*Data section*.
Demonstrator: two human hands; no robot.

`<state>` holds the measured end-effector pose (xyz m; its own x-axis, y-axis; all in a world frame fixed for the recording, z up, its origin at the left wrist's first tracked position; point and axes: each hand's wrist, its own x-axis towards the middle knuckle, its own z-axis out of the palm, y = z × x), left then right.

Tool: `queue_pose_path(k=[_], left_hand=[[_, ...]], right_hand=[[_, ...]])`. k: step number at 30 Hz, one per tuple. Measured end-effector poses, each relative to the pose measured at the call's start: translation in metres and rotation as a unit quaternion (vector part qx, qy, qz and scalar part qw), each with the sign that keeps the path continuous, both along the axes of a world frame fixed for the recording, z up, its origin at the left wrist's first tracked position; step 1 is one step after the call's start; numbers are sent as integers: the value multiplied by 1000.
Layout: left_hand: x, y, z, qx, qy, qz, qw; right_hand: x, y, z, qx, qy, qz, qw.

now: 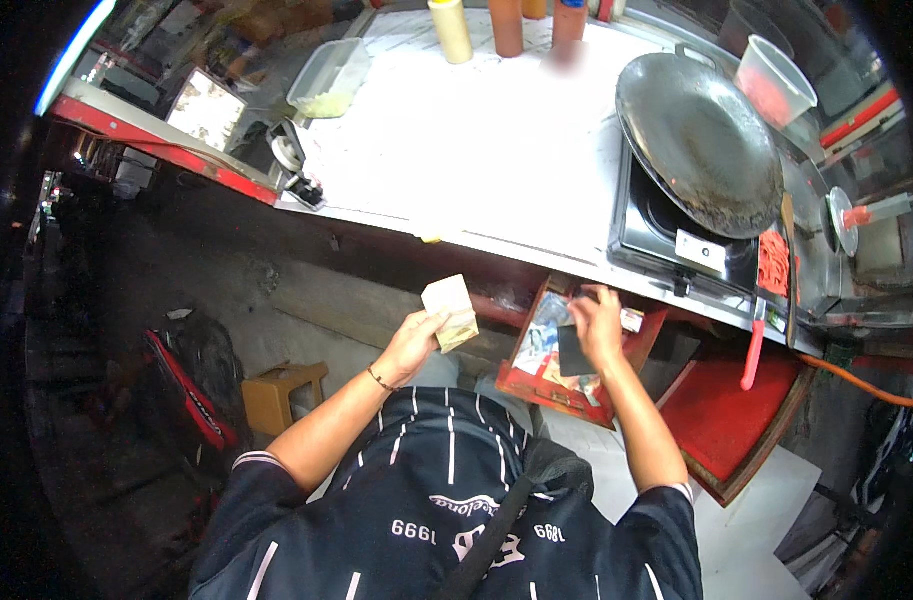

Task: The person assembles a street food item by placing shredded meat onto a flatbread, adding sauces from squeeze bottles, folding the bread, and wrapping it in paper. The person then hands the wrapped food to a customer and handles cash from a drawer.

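The left hand (412, 340) is raised in front of the chest with its grip closed on a small wad of pale notes (450, 312), thumb on top, the wad fanned slightly upward and clear of everything else. The right hand (596, 325) reaches into an open red drawer (536, 385) that hangs out below the front edge of the white worktop (476, 140). Its fingers curl down over a dark flat thing (572, 350), perhaps a card or a wallet; the view is too blurred there to tell whether the grip has closed on it or only rests on it. The drawer also holds loose papers.

The work in hand looks like sorting money between drawer and hand. To do it well, the left thumb should keep firm pressure on the wad so no note slips while attention is on the drawer. The right hand would do best to pinch the dark thing by one edge and lift it straight up, rather than drag it across the loose papers and scatter them. The drawer tilts down, so pressing on its front lip is best avoided.

Above it, well apart, a wok (698, 140) sits on a burner (676, 235).
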<state>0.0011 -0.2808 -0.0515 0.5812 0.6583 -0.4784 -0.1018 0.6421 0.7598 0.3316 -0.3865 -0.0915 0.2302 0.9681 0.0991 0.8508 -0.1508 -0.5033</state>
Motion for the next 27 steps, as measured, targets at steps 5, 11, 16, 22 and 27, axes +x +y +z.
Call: queue_pose_path(k=[5, 11, 16, 22, 27], left_hand=[[-24, 38, 28, 23, -22, -33, 999], [-111, 83, 51, 70, -70, 1, 995], [-258, 161, 72, 204, -127, 119, 963], [-489, 226, 66, 231, -35, 419, 877], [-620, 193, 54, 188, 55, 530, 825]], right_hand=[[-110, 48, 99, 68, 296, 131, 944], [-250, 150, 129, 56, 322, 173, 929], [-396, 248, 154, -34, 338, 258, 904], [-599, 437, 168, 30, 428, 356, 830], [-707, 560, 172, 30, 504, 292, 812]])
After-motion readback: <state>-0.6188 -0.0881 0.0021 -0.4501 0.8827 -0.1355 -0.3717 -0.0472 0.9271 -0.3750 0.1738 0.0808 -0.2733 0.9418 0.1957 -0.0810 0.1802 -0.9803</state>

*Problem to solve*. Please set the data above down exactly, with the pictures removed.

*Task output*.
Demonstrator: two human hands; no robot.

`<state>` holds the measured end-effector pose (xyz m; its own x-axis, y-axis; all in a world frame fixed for the recording, z up, its origin at the left wrist's first tracked position; point and axes: each hand's wrist, its own x-axis towards the middle knuckle, its own z-axis out of the palm, y = z × x), left then right.

Tool: `queue_pose_path(k=[_], left_hand=[[_, ...]], right_hand=[[_, ...]])`. k: step number at 30 Hz, one per tuple. Measured end-effector poses, each relative to the pose measured at the call's start: translation in metres and rotation as a unit quaternion (vector part qx, qy, qz and scalar part qw), each with the sign that keeps the path continuous, both along the axes of a world frame fixed for the recording, z up, its origin at the left wrist's first tracked position; step 1 is one step after the call's start; numbers are sent as integers: the value multiplied by 1000.
Layout: left_hand: x, y, z, qx, qy, qz, qw; right_hand: x, y, z, qx, qy, qz, qw.

now: 

Task: The person assembles a street food item by placing shredded meat onto a flatbread, adding sauces from squeeze bottles, folding the bread, and wrapping it in paper. The person then hands the wrapped food to a customer and handles cash from a drawer.

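The left hand (412, 340) is raised in front of the chest with its grip closed on a small wad of pale notes (450, 312), thumb on top, the wad fanned slightly upward and clear of everything else. The right hand (596, 325) reaches into an open red drawer (536, 385) that hangs out below the front edge of the white worktop (476, 140). Its fingers curl down over a dark flat thing (572, 350), perhaps a card or a wallet; the view is too blurred there to tell whether the grip has closed on it or only rests on it. The drawer also holds loose papers.

The work in hand looks like sorting money between drawer and hand. To do it well, the left thumb should keep firm pressure on the wad so no note slips while attention is on the drawer. The right hand would do best to pinch the dark thing by one edge and lift it straight up, rather than drag it across the loose papers and scatter them. The drawer tilts down, so pressing on its front lip is best avoided.

Above it, well apart, a wok (698, 140) sits on a burner (676, 235).
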<state>0.0011 -0.2808 -0.0515 0.5812 0.6583 -0.4784 -0.1018 0.6421 0.7598 0.3316 -0.3865 -0.0915 0.2302 0.9681 0.0991 0.8508 -0.1508 -0.5033</state>
Motion for the next 27 steps, as measured, targets at steps 5, 11, 16, 22 and 27, axes +x +y +z.
Call: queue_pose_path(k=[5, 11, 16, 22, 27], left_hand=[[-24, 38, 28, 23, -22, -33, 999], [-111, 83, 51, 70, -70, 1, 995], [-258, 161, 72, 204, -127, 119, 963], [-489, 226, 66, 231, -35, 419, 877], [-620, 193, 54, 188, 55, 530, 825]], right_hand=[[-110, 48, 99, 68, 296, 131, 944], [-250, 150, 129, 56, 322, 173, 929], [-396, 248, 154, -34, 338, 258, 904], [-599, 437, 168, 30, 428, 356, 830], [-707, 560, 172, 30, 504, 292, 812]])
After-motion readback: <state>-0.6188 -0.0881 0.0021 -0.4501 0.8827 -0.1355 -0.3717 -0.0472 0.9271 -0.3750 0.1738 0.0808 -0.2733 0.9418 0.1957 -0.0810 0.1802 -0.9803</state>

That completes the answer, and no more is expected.